When most people think of the beginning of American Islam, they go back to the Nation of Islam and the mid 20th century. And it’s easy to see why: For the most part, there was no example of organized Islam in the U.S. before then. Of course, the theological legitimacy of the Nation of Islam is more than contestable, but it did eventually morph into a more or less authentic version of Islam with the emergence of Warith Deen Mohammed. However, while historians generally ignore it, Islam has actually had an underground history in the United States: one that goes back far beyond the 20th century and the Nation, and even before the first slaves set foot on American soil.
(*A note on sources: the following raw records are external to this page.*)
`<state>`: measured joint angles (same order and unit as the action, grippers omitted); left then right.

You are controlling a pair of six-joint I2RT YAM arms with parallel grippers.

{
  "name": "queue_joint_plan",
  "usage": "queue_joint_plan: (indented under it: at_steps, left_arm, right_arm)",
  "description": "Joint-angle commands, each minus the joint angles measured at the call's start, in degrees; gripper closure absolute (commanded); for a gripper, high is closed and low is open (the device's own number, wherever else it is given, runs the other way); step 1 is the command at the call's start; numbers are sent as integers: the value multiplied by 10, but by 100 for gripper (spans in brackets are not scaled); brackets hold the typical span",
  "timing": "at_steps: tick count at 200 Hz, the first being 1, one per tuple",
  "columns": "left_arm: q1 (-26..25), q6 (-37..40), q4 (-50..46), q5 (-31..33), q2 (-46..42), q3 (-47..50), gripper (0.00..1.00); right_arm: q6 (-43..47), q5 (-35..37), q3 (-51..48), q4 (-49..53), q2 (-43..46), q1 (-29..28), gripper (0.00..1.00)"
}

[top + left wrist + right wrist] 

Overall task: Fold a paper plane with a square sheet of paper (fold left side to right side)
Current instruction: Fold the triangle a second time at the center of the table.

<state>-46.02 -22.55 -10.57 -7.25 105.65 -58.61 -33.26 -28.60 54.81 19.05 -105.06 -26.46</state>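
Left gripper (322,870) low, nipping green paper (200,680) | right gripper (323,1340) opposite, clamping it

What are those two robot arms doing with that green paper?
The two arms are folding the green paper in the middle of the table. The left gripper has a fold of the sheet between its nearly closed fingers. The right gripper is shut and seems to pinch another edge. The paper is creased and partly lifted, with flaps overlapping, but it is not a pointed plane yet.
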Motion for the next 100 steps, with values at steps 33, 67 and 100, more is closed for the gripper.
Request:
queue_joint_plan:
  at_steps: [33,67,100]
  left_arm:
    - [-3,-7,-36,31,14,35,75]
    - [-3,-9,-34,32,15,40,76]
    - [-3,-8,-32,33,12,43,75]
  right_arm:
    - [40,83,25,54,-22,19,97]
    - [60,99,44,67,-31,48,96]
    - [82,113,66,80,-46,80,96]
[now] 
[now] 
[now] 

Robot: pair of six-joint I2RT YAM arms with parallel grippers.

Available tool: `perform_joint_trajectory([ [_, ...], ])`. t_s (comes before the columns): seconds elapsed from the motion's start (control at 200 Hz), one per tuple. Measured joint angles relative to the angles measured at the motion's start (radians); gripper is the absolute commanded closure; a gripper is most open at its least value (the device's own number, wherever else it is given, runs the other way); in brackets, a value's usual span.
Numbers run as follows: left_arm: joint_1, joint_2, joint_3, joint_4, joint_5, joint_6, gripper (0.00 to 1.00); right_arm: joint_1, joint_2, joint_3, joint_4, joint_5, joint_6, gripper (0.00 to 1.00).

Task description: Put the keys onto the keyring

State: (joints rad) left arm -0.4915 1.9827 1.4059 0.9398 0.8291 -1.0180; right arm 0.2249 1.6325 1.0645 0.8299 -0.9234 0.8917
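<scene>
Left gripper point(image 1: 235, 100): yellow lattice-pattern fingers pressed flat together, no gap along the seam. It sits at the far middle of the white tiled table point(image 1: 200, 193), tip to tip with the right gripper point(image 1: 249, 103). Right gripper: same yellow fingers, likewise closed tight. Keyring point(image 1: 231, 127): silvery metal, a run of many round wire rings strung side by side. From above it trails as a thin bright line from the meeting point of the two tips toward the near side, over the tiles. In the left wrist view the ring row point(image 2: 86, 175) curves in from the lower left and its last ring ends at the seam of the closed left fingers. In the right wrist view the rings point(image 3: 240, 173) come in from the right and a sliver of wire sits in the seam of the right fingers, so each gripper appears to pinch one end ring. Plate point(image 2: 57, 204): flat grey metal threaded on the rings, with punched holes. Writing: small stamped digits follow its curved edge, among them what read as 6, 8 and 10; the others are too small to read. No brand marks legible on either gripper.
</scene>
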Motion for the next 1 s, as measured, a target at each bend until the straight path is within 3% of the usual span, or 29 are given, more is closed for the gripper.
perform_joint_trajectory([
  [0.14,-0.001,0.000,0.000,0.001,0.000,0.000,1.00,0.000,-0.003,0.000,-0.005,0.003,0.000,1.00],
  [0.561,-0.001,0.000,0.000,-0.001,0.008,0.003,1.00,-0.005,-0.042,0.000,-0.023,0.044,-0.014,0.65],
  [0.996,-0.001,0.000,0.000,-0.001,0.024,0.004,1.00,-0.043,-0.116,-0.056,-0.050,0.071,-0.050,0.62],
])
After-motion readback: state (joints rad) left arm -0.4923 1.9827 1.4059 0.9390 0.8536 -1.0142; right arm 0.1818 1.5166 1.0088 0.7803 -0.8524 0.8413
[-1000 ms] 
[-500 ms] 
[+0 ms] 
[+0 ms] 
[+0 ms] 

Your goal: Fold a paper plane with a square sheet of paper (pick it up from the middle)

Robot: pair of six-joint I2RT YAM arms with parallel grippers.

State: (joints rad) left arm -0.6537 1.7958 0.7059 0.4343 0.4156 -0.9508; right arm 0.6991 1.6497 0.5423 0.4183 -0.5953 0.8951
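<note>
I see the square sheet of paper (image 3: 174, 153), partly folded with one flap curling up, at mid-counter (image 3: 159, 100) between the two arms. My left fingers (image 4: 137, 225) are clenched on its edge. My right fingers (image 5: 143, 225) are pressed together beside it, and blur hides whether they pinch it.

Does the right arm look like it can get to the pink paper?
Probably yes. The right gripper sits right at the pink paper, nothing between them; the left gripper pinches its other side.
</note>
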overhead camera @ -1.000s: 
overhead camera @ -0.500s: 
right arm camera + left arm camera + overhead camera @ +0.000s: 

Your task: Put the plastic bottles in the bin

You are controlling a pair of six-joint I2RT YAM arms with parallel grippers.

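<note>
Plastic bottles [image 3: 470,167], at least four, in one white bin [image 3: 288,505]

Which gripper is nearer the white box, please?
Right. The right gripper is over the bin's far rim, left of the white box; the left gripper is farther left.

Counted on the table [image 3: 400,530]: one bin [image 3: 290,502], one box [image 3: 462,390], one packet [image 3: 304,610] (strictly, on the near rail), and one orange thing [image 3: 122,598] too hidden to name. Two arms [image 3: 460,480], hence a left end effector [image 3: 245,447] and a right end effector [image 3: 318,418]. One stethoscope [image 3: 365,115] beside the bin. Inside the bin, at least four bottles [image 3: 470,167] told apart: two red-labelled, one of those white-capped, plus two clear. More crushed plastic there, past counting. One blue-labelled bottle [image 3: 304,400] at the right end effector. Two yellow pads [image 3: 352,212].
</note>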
So, how far back does Islam go
Eventually, Spanish influence began to dwindle as British and French colonists took over the Eastern portion of North America. These colonists began bringing slaves from Africa in 1619 to help with farming and production. At this point, we can begin to conjecture that the Islamic population in America was growing quite fast. The Pluralism Project, which is sponsored by Harvard University, says that “an estimated 10 to 50 percent of the ten million Africans brought to these shores against their will were Muslims.” As this Muslim population continued to grow, it did indeed have its influence on America. For one, these slaves probably took part in a lot of battles in the French-Canadian and revolutionary wars, not to mention the Civil War. During the revolutionary war, these slaves even provided the military support colonists needed to win the war against the vastly more powerful England. (This fact is somewhat ironic considering that Muslims tend to face animosity from patriotic American chauvinists, despite the fact that the country might not have existed without them.) The presence of Muslim slaves also means that a lot of aspects of African American culture might have Islamic roots. Sylviane Diouf, who authors on this topic, even suggests that a lot of slave work song melodies may be traced to traditional Koranic recitation patterns (Mekouar, 2019). Being that nearly all American music beyond the 1920s has its roots in blues and jazz, you can even argue, however ironic, that American popular music is influenced by Islamic culture.
The quantity of influence of Muslim slaves may have had on America culture can seem shocking because you would probably suspect Muslim slaves to have been a very small fraction of society. However, the possibility that as much as half of all slaves were Muslims means that the historical significance of this in the slave narrative is more than overlooked. Why is this fact so blatantly ignored by historians? Well, for one thing, a lot of slaves were forced to surrender their beliefs in favor of Christianity. Those that held true to their Islamic faith likely did so in secret, which means that there isn’t much evidence that survives. But, there are more reasons early American Muslims are largely ignored by historical accounts. Khaled Beydoun of the University of Kansas has another reason to explain this: "When people thought of a Muslim at that time, they thought Arab, they thought Ottoman, they thought Middle Eastern. Enslaved Africans did not fit within that racial-ethnic caricature or form” (Mekouar, 2019). There are also very few surviving 1st hand accounts of the experiences of Muslim slaves. One exception is Omar Ibn Said, a scholar-slave who kept an autobiography detailing his life, which has been of incredible utility for historians. The entire work is written in Arabic and currently belongs to the library of Congress. It’s quite unfortunate that literature on this topic is fairly sparse as it seems so relevant to our current social climate, and it would also give us so much more insight into both slavery and American Islam.
Islam has been in America for centuries, far before the Nation of Islam, having been brought from Africa by slaves. Sadly, the story of the Muslim slaves seems to have been entirely ignored by the dominant historical narrative. As Muslims continue to face discrimination in the United States, this discussion only becomes more relevant. The very idea that Islam doesn’t have a place in America when it was here before America even existed is ironic, to say the least. What the research shows is that the struggle of African Americans and Muslims is in many ways synonymous, and getting to know those parts of our histories better can only help as we continue forward in the struggle for equality.
Amon, Aya. “African Muslims in Early America.” National Museum of African American History and Culture, National Museum of African American History and Culture, 30 Jan. 2019,
Handbook of Texas Online, Donald E. Chipman, "DORANTES DE CARRANZA, ANDRES," accessed February 01, 2019, http://www.tshaonline.org/handbook/online/articles/fdo20.
Mekouar, Dora, “America's First Muslims Were Slaves.” VOA, VOA, 29 Jan. 2019, www.voanews.com/a/america-s-first-muslims-were-slaves/4763323.html.